Inscape (stylized as iNSCAPE) was an innovative video game publisher in the mid-1990s. Michael L. Nash founded the company, which was jointly funded by two Time Warner subsidiaries, Home Box Office and Warner Music Group, with $5 million in startup money. The company was a blend of talent from the entertainment and programming industries.

==History==
Michael L. Nash executive produced Freak Show (published by Voyager in 1993) in cooperation with San Francisco-based art collective The Residents, calling it "a cross between 'Sim City' and 'Twin Peaks.'" After Nash founded Inscape in 1994, the group worked with him again to create Inscape's first game in 1995, Bad Day on the Midway, a game CD-ROM Today called "One of the Top Ten Discs of All Time". Bad Day on the Midway was something of a sequel to Freak Show, with both games taking place at traveling carnival.

In 1995, Inscape absorbed two Warner Music Group's interactive divisions: Time Warner Interactive and WarnerActive.

Inscape's next game, The Dark Eye, was released in 1995. At the Electronic Entertainment Expo in May 1996, the company was set to release a new slate of upcoming games: The Egyptian Jukebox; first-person shooter Assassin 2015; conspiracy-themed adventure game Drowned God; 3-D action game Squeezils (Demo); and Ravage D.C.X., a science fiction action adventure game. The company also planned to show two previously announced games, adventure game Devo Presents: Adventures of the Smart Patrol and Where's Waldo?: Exploring Geography.

In February 1997, it was announced that Inscape would be acquired by and become a division of Graphix Zone, after which Inscape was known as Ignite. While four other company executives, vice presidents Rob Sebastian, David Boss, Brock LaPorte and project director Rebekah Behrendt moved with the merger, Nash went his own way.
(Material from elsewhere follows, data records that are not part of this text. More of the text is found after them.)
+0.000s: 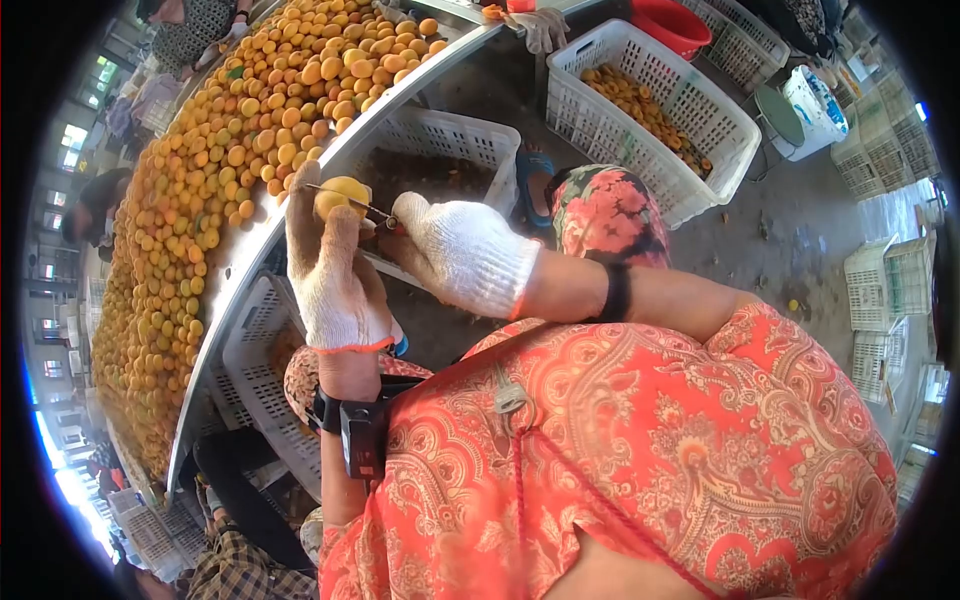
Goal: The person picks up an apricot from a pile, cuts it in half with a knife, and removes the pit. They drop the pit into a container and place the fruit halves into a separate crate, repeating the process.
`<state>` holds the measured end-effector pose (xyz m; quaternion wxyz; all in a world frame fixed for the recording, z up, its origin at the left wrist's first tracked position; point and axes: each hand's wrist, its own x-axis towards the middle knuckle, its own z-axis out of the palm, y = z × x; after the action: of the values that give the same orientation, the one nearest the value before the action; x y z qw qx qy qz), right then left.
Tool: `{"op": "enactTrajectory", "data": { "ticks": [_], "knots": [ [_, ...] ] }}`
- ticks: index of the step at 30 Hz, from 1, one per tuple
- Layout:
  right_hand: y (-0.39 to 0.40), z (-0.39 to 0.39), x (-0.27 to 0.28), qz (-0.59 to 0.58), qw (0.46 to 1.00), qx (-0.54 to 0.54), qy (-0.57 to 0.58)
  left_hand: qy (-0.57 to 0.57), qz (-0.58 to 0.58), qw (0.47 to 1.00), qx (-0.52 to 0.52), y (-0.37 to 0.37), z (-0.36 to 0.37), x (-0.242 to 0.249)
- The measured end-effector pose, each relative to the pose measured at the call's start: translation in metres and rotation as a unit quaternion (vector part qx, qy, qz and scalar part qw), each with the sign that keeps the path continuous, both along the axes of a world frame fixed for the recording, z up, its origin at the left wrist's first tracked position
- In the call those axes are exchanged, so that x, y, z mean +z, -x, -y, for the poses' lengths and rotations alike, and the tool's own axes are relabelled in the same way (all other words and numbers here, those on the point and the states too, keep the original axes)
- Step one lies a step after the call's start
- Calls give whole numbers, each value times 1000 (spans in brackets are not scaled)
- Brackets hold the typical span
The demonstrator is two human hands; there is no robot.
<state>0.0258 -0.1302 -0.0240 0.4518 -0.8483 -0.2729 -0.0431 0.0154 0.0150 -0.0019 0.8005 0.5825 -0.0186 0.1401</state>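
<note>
My left hand, in a soiled white knit glove, is closed around a yellow apricot. The fruit shows between the thumb and fingers. My right hand, gloved the same way, grips a small knife. Its thin blade lies across the apricot, while most of the handle is hidden in my fingers. Both hands are close together beside the metal edge of the sorting table, in front of a white crate with dark contents.
A large heap of apricots covers the table. To the right stands a white crate holding cut apricot pieces, with a red basin behind it. Another crate sits below the table edge. Other people are at the far side and lower left.
</note>
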Motion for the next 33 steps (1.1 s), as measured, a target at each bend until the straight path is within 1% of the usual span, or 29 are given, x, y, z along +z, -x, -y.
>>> {"op": "enactTrajectory", "data": {
  "ticks": [1, 3, 4, 5, 6, 7, 8, 9, 10, 12, 14, 15, 16, 17, 18, 21, 22, 24, 25, 26, 27, 28, 29, 30, 32, 33],
  "knots": [
    [1, -2, -1, 1, 1000, -4, 15, 0, -1, 1000, 0, 0, -1, -1],
    [2, -6, 2, -27, 999, -24, 36, 136, -73, 985, -76, -1, -1, -6],
    [0, -8, 4, -49, 996, -44, 55, 202, -114, 971, -61, -5, 2, -12],
    [-1, -10, -1, -34, 995, -40, 86, 210, -127, 969, -17, -7, 7, -14],
    [-1, -8, -3, -33, 995, -41, 85, 216, -139, 966, 26, -8, 12, -13],
    [0, -7, -4, -13, 998, -42, 52, 216, -138, 966, 24, -5, 12, -10],
    [1, -5, -4, 7, 999, -43, 18, 172, -109, 979, -24, -1, 11, -3],
    [1, -2, -3, 7, 999, -44, 18, 128, -78, 986, -70, 2, 9, 1],
    [1, 0, 1, 2, 999, -47, 15, 127, -78, 986, -72, 1, 6, 0],
    [2, 1, 0, -4, 999, -49, 12, -25, -27, 999, -33, 0, 0, -8],
    [3, -1, -4, 7, 1000, -26, 8, -25, -33, 999, -21, -4, 4, -12],
    [3, -2, -4, 6, 1000, -27, 9, 81, -81, 993, -30, -6, 7, -13],
    [2, -3, -3, -9, 999, -39, 16, 186, -126, 974, -38, -8, 9, -15],
    [0, -3, -1, -22, 998, -53, 23, 166, -131, 977, -3, -12, 12, -18],
    [-1, -1, 1, -19, 998, -55, 22, 165, -129, 978, -5, -13, 13, -13],
    [-1, 3, 0, -4, 999, -45, 6, 45, -130, 990, 13, -10, 11, 3],
    [-3, 2, -6, 11, 999, -44, -1, 44, -128, 991, 11, -14, 9, 1],
    [-2, 0, -10, 23, 999, -42, -9, 30, -83, 996, 24, -18, 5, -15],
    [-3, -2, -10, 19, 999, -45, 5, 5, -96, 995, -13, -19, 0, -19],
    [-4, -2, -10, 15, 999, -48, 19, 5, -97, 995, -11, -18, -1, -23],
    [-4, -2, -7, 13, 999, -48, 20, 104, -139, 985, -17, -15, 8, -16],
    [-2, -2, -2, 6, 997, -63, 44, 201, -182, 962, -22, -13, 13, -11],
    [-2, -3, -1, 1, 995, -77, 69, 230, -193, 954, -17, -15, 15, -11],
    [-3, -4, -3, -1, 994, -78, 70, 230, -195, 953, -18, -15, 16, -12],
    [-10, -9, -11, 29, 993, -77, 88, 255, -220, 941, 10, -19, 16, -10],
    [-11, -10, -10, 17, 995, -70, 64, 253, -218, 943, 8, -20, 18, -8]
  ]
}}
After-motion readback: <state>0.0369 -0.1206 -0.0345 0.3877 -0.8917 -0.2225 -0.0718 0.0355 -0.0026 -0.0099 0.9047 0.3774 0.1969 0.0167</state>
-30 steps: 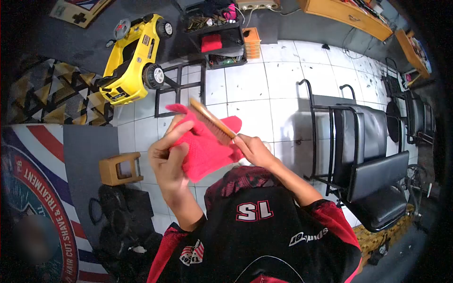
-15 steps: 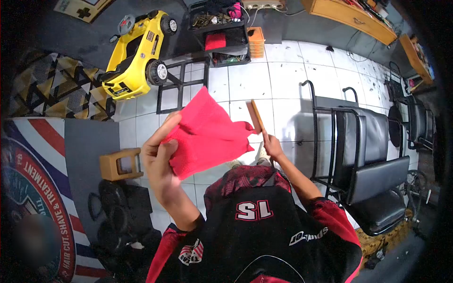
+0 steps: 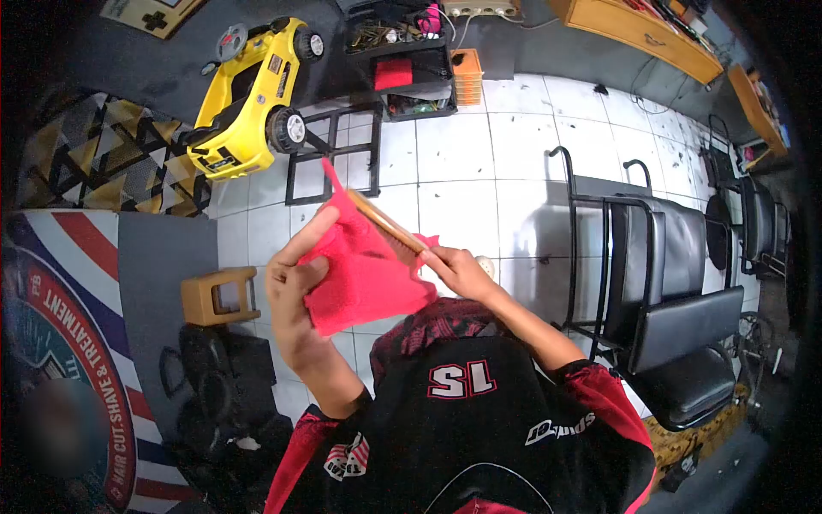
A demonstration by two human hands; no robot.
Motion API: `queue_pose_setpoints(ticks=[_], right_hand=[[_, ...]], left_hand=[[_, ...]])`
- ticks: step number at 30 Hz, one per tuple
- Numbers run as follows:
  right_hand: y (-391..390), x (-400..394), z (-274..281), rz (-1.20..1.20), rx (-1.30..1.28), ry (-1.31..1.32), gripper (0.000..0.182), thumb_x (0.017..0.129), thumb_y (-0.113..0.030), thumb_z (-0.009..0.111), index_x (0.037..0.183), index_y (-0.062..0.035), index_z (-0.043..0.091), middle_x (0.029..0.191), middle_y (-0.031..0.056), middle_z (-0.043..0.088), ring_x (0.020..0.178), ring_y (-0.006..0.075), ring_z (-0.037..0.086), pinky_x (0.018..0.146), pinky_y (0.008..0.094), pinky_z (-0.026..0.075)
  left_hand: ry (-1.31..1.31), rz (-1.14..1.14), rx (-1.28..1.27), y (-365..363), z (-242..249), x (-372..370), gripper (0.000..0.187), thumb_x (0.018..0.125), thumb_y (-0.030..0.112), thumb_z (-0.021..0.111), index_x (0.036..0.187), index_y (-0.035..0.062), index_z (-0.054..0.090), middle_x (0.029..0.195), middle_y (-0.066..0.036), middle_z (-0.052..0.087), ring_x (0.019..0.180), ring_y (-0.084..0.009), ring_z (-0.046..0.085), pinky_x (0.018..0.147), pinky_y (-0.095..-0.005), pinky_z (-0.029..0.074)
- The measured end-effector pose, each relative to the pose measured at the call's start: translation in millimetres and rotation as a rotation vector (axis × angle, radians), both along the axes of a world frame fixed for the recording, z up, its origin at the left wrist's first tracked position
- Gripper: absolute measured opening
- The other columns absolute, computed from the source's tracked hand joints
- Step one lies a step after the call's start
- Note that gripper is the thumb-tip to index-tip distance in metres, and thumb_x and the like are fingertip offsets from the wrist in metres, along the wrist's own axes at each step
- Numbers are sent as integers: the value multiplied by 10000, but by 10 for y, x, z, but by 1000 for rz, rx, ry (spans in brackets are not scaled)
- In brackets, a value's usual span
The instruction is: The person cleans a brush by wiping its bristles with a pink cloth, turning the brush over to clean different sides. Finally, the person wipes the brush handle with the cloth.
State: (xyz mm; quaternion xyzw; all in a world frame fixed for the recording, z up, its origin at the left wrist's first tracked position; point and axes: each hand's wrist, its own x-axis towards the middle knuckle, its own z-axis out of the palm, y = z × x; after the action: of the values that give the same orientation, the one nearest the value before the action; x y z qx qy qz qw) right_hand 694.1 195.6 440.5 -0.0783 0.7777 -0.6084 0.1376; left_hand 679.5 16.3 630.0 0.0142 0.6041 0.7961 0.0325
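Note:
A pink-red cloth (image 3: 364,287) hangs from my left hand (image 3: 300,278), pinched between thumb and fingers at its left side. My right hand (image 3: 462,272) is closed round the handle end of a wooden brush (image 3: 385,224). The brush lies slantwise against the upper right part of the cloth, its bristle side turned toward the fabric. One thin corner of the cloth points up beyond my left fingers.
A yellow toy car (image 3: 248,103) stands at the upper left beside a black metal frame (image 3: 377,158). Black shelves (image 3: 398,56) are at the top. Black padded chairs (image 3: 685,317) stand on the right, a small tan stool (image 3: 218,298) on the left.
My right hand has moved left and up with the brush, which now rests against the cloth instead of standing to its right. The cloth has folded and shifted slightly.

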Motion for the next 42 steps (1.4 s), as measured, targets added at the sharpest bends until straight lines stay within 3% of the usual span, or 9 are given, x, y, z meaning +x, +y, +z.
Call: queue_pose_setpoints(ticks=[4, 9, 14, 18, 21, 23, 27, 33, 42], right_hand=[[188, 171, -1298, 166, 702, -133, 638, 854, -558, 359, 652, -15, 624, 650, 200, 592, 635, 355, 589, 606, 438, 460], [708, 495, -2326, 189, 804, -385, 532, 875, -444, 351, 900, 10, 628, 930, 245, 598, 905, 375, 577, 778, 428, 460], [534, 133, -1618, -206, 524, -286, 608, 895, -480, 311, 808, 54, 589, 769, 309, 557, 792, 442, 551, 705, 464, 435], [84, -47, -108, -366, -378, -279, 449, 949, -372, 271, 731, -31, 463, 579, 0, 427, 492, 100, 399, 448, 260, 351], [-168, 75, 598, -188, -695, -229, 391, 948, -338, 305, 750, -26, 433, 564, 31, 401, 483, 146, 400, 451, 299, 355], [-245, 17, 709, -33, -432, 185, 357, 937, -320, 352, 761, -22, 441, 541, 114, 431, 461, 240, 461, 460, 362, 379], [-362, -136, 178, 26, -43, 103, 382, 931, -348, 337, 860, -15, 510, 642, 213, 523, 599, 333, 555, 561, 427, 433], [-19, -52, -1956, 274, 641, -246, 617, 915, -470, 226, 829, 15, 598, 784, 246, 600, 802, 370, 593, 733, 467, 459], [261, -142, -1970, -29, 561, -141, 574, 920, -399, 269, 740, 49, 580, 689, 278, 573, 712, 420, 574, 668, 472, 461]], left_hand=[[180, 40, -2, -138, 55, 121, 523, 782, 140, 471, 1213, -140, 378, 1190, -259, 463, 1086, -300, 495, 950, -367, 377], [106, 109, 152, -122, 244, 109, 619, 733, 158, 478, 1246, -148, 319, 1198, -271, 446, 1096, -287, 492, 956, -358, 375], [56, 22, -37, -74, 121, 2, 646, 722, 182, 445, 1276, -118, 305, 1258, -232, 408, 1158, -274, 430, 971, -360, 348], [56, 236, -87, 348, 148, -22, 611, 711, 109, 451, 1267, -114, 330, 1263, -205, 412, 1159, -260, 431, 990, -349, 319], [98, 273, -92, 530, 143, -29, 613, 703, 91, 451, 1270, -109, 329, 1287, -206, 388, 1176, -266, 414, 1006, -357, 295], [199, 238, -128, 536, 88, -44, 634, 690, 81, 457, 1280, -104, 315, 1307, -208, 364, 1189, -273, 400, 1013, -361, 286], [278, 204, -196, 372, 98, -67, 695, 671, 118, 475, 1304, -90, 279, 1332, -218, 329, 1212, -287, 375, 1024, -367, 271], [341, 210, 129, 250, 297, -72, 755, 609, 54, 441, 1316, -101, 227, 1318, -241, 333, 1186, -302, 412, 1003, -374, 330], [330, 211, 66, 191, 113, -68, 767, 661, 138, 529, 1328, -80, 218, 1361, -212, 287, 1240, -299, 333, 1034, -406, 257]])
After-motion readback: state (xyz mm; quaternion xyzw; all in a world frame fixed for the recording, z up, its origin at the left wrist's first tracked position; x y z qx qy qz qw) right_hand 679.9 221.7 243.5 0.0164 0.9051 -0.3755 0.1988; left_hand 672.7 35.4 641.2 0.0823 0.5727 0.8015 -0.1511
In a June 1997 interview about multimedia and his company, Nash said:
What digitally interactive mixed media offers is the opportunity to make associations among any kind of expression in text, image, or sound and any other expression in any of these media, so it does provide a quantum leap, but this leap is culturally important only if it is used to make experiences that are more densely and dynamically immersive. This is why we named the company Inscape, because we wanted to focus on multimedia's capability to transport us to compelling inner landscapes.

Graphix Zone itself ceased operations in November 1997.